## Dataset content
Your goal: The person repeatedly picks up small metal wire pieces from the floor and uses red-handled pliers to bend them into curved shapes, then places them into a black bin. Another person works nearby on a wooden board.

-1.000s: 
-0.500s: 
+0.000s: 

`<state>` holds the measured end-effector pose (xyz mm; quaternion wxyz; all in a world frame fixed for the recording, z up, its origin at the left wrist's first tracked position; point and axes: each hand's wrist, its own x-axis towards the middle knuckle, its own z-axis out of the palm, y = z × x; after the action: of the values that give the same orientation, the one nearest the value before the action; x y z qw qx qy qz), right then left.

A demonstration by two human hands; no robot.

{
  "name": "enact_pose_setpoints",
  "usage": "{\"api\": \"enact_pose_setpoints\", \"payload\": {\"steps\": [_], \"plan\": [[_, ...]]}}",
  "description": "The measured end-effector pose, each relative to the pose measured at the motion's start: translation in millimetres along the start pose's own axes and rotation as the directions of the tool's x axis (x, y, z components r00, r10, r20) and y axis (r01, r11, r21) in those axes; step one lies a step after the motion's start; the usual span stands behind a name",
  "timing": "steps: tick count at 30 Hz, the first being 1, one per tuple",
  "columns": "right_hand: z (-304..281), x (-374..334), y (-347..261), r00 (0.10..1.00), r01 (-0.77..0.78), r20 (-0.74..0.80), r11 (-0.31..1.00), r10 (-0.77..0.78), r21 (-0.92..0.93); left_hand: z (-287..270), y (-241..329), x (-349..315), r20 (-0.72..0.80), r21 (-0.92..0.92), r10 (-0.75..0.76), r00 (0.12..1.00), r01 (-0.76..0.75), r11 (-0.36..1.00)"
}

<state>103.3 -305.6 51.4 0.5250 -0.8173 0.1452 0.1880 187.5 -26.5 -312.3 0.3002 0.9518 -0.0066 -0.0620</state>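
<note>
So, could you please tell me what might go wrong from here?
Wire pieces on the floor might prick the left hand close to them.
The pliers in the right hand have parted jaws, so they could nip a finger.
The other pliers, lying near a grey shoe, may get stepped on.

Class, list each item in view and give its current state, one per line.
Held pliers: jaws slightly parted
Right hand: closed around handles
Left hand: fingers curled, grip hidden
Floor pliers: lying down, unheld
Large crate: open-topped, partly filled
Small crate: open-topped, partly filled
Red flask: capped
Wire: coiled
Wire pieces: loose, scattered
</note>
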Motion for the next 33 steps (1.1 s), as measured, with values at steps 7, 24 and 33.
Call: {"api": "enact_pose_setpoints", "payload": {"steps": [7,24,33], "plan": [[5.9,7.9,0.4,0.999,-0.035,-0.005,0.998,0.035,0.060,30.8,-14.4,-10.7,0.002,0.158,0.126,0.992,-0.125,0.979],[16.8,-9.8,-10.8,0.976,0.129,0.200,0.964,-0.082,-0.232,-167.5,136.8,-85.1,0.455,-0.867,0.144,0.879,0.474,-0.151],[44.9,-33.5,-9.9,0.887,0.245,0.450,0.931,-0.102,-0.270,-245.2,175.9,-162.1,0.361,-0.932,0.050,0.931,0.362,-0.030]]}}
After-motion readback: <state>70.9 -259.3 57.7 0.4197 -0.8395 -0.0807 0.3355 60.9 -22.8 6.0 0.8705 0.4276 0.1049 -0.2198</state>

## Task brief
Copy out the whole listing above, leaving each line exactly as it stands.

## Solution to this exercise
Your goal: The person repeatedly picks up small metal wire pieces from the floor and uses red-handled pliers to bend them into curved shapes, then places them into a black bin. Another person works nearby on a wooden board.

-1.000s: 
-0.500s: 
+0.000s: 

`<state>` holds the measured end-effector pose (xyz mm; quaternion wxyz; all in a world frame fixed for the recording, z up, its origin at the left wrist's first tracked position; point and axes: each hand's wrist, its own x-axis towards the middle knuckle, its own z-axis out of the palm, y = z × x; after the action: of the values that give the same orientation, the one nearest the value before the action; x y z qw qx qy qz), right then left.

A demonstration by two human hands; no robot.

{
  "name": "enact_pose_setpoints",
  "usage": "{\"api\": \"enact_pose_setpoints\", \"payload\": {\"steps\": [_], \"plan\": [[_, ...]]}}",
  "description": "The measured end-effector pose, each relative to the pose measured at the motion's start: translation in millimetres along the start pose's own axes and rotation as the directions of the tool's x axis (x, y, z components r00, r10, r20) and y axis (r01, r11, r21) in those axes; step one lies a step after the motion's start; the usual span stands behind a name",
  "timing": "steps: tick count at 30 Hz, the first being 1, one per tuple",
  "columns": "right_hand: z (-304..281), x (-374..334), y (-347..261), r00 (0.10..1.00), r01 (-0.77..0.78), r20 (-0.74..0.80), r11 (-0.31..1.00), r10 (-0.77..0.78), r21 (-0.92..0.93); left_hand: z (-287..270), y (-241..329), x (-349..315), r20 (-0.72..0.80), r21 (-0.92..0.92), r10 (-0.75..0.76), r00 (0.12..1.00), r01 (-0.76..0.75), r11 (-0.36..1.00)"
}

<state>103.3 -305.6 51.4 0.5250 -0.8173 0.1452 0.1880 187.5 -26.5 -312.3 0.3002 0.9518 -0.0066 -0.0620</state>
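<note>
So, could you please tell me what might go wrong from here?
Wire pieces on the floor might prick the left hand close to them.
The pliers in the right hand have parted jaws, so they could nip a finger.
The other pliers, lying near a grey shoe, may get stepped on.

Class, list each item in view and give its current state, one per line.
Held pliers: jaws slightly parted
Right hand: closed around handles
Left hand: fingers curled, grip hidden
Floor pliers: lying down, unheld
Large crate: open-topped, partly filled
Small crate: open-topped, partly filled
Red flask: capped
Wire: coiled
Wire pieces: loose, scattered
</note>
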Motion for the next 33 steps (1.1 s), as measured, with values at steps 7, 24 and 33.
Call: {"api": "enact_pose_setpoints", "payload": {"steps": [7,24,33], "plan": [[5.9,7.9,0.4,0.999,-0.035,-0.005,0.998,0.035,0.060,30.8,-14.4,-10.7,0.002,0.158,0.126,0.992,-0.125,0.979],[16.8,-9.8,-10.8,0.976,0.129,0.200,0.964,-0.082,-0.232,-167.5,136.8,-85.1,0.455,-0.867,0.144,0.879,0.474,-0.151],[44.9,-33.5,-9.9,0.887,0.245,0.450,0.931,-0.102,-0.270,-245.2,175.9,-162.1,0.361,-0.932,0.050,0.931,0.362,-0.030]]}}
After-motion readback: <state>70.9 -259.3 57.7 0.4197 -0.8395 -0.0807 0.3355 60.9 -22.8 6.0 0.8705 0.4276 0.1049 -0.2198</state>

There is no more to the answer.